**WHAT IS NEEDED:**
Below are the entries. Transcribe exactly the lines from the one with "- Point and" through the one with "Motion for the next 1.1", ends included, and leave out all others.

___ EXTRACTED RECORDS

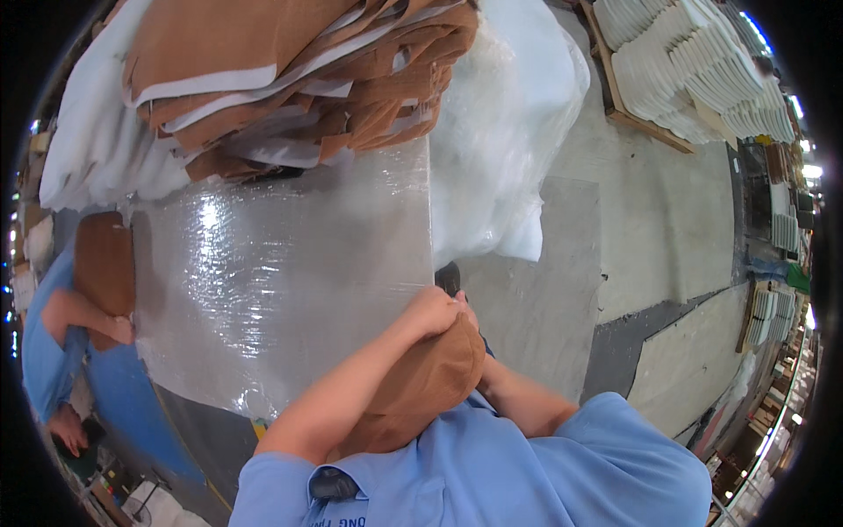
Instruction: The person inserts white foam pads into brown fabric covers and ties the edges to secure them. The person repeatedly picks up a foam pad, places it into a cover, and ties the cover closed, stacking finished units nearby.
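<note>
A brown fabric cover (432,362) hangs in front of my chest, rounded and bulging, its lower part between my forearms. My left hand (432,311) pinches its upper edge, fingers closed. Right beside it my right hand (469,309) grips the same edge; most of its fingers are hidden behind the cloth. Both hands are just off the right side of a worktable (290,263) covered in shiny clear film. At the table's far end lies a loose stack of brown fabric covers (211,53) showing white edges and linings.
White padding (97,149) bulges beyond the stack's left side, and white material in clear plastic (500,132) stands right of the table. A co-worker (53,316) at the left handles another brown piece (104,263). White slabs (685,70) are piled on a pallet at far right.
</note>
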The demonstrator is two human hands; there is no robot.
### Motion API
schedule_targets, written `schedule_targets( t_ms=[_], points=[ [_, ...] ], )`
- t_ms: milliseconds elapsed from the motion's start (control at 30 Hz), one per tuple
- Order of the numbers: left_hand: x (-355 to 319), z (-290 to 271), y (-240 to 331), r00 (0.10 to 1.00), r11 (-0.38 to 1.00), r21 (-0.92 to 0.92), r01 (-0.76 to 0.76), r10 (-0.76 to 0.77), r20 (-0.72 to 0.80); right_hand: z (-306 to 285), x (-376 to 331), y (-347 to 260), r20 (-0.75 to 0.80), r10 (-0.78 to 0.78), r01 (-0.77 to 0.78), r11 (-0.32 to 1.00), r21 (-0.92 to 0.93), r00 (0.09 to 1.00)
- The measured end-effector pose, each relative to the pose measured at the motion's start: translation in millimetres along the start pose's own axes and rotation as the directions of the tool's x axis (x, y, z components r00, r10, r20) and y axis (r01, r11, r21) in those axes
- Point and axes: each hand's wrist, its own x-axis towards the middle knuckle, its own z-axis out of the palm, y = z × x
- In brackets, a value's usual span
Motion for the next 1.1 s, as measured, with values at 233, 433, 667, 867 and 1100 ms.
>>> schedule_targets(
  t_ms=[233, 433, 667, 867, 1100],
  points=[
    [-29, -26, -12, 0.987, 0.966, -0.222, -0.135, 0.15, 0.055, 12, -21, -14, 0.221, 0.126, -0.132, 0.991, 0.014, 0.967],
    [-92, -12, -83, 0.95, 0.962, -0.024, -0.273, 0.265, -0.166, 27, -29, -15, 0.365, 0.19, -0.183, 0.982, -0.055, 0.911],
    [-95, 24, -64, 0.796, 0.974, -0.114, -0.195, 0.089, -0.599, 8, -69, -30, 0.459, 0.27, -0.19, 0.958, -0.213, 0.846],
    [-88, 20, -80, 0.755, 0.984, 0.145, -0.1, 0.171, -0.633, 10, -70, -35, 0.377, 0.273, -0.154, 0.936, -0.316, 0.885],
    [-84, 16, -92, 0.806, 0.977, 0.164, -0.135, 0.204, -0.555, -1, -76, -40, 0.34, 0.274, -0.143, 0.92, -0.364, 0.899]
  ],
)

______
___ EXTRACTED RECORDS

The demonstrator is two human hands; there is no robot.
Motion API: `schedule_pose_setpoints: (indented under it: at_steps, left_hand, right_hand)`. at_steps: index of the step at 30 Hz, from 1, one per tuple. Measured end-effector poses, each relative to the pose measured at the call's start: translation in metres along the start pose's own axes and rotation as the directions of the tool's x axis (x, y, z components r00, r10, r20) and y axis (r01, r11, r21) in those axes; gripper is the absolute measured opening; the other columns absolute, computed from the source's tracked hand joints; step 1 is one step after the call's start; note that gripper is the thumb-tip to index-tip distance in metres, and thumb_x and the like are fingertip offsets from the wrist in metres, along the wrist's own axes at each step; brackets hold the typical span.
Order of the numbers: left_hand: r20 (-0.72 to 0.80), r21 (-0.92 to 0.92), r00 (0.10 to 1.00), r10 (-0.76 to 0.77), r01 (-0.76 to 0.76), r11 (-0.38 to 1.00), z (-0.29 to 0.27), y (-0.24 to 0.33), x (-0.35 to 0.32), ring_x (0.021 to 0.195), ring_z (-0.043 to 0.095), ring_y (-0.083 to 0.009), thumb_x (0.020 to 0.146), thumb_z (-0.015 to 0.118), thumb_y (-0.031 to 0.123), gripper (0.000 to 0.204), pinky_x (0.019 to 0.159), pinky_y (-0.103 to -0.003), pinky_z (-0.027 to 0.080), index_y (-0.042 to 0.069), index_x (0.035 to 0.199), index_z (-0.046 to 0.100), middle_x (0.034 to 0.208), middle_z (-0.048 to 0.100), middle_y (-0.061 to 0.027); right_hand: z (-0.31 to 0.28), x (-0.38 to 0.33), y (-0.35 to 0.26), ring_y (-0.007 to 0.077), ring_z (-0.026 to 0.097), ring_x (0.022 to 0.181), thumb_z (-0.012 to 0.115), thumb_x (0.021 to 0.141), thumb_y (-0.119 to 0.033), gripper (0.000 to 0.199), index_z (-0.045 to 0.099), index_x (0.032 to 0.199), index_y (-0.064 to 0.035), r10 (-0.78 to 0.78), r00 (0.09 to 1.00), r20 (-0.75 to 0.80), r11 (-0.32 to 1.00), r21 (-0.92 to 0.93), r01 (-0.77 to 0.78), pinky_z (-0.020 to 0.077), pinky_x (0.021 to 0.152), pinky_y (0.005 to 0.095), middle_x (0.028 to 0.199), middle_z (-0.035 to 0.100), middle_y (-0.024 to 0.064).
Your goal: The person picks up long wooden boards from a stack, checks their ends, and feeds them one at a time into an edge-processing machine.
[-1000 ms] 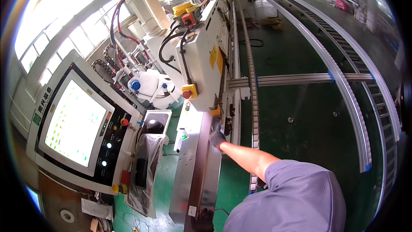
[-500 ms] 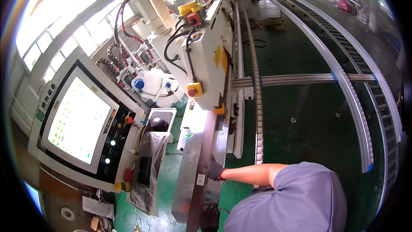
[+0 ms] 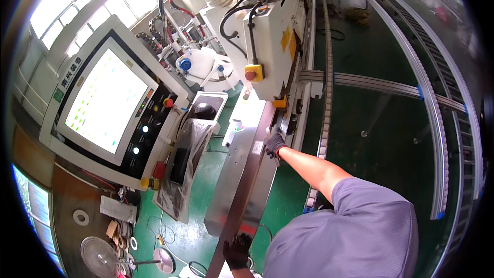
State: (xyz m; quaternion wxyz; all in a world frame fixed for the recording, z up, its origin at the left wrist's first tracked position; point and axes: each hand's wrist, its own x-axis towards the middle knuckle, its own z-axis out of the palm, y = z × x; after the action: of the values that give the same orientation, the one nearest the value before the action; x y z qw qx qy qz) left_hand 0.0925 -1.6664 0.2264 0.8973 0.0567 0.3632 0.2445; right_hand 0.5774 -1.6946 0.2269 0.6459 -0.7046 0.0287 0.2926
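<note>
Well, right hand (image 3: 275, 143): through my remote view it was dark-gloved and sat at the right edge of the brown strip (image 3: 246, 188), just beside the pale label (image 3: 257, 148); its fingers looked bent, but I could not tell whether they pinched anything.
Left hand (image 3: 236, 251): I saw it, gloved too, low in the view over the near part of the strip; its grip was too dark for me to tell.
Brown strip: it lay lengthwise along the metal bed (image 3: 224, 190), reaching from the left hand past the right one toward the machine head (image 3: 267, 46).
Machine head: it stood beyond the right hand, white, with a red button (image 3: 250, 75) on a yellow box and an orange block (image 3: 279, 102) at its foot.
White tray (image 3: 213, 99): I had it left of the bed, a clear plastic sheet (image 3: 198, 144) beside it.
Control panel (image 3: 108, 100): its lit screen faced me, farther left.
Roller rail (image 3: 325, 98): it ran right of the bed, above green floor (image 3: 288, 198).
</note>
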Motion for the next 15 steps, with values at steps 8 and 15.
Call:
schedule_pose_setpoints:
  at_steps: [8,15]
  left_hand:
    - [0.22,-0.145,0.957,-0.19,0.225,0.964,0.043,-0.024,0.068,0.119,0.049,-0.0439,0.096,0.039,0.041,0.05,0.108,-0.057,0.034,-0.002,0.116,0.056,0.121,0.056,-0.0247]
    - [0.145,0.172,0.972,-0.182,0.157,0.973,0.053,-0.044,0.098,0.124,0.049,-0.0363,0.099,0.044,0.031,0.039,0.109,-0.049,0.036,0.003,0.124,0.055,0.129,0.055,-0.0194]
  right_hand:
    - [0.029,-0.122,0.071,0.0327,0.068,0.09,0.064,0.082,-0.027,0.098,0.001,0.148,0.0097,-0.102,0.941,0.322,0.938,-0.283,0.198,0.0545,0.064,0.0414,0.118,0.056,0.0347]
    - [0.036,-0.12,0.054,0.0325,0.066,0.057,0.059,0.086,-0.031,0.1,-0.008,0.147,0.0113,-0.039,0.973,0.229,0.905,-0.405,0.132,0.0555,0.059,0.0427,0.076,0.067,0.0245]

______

**RESPONSE:**
- Point and axes: each hand's wrist, its own x-axis towards the middle knuckle, its own z-axis out of the palm, y = z × x
- In brackets, a value's usual span
Motion for the next 1.1 s, as measured, with values at 233, 433, 667, 867 and 1100 ms.

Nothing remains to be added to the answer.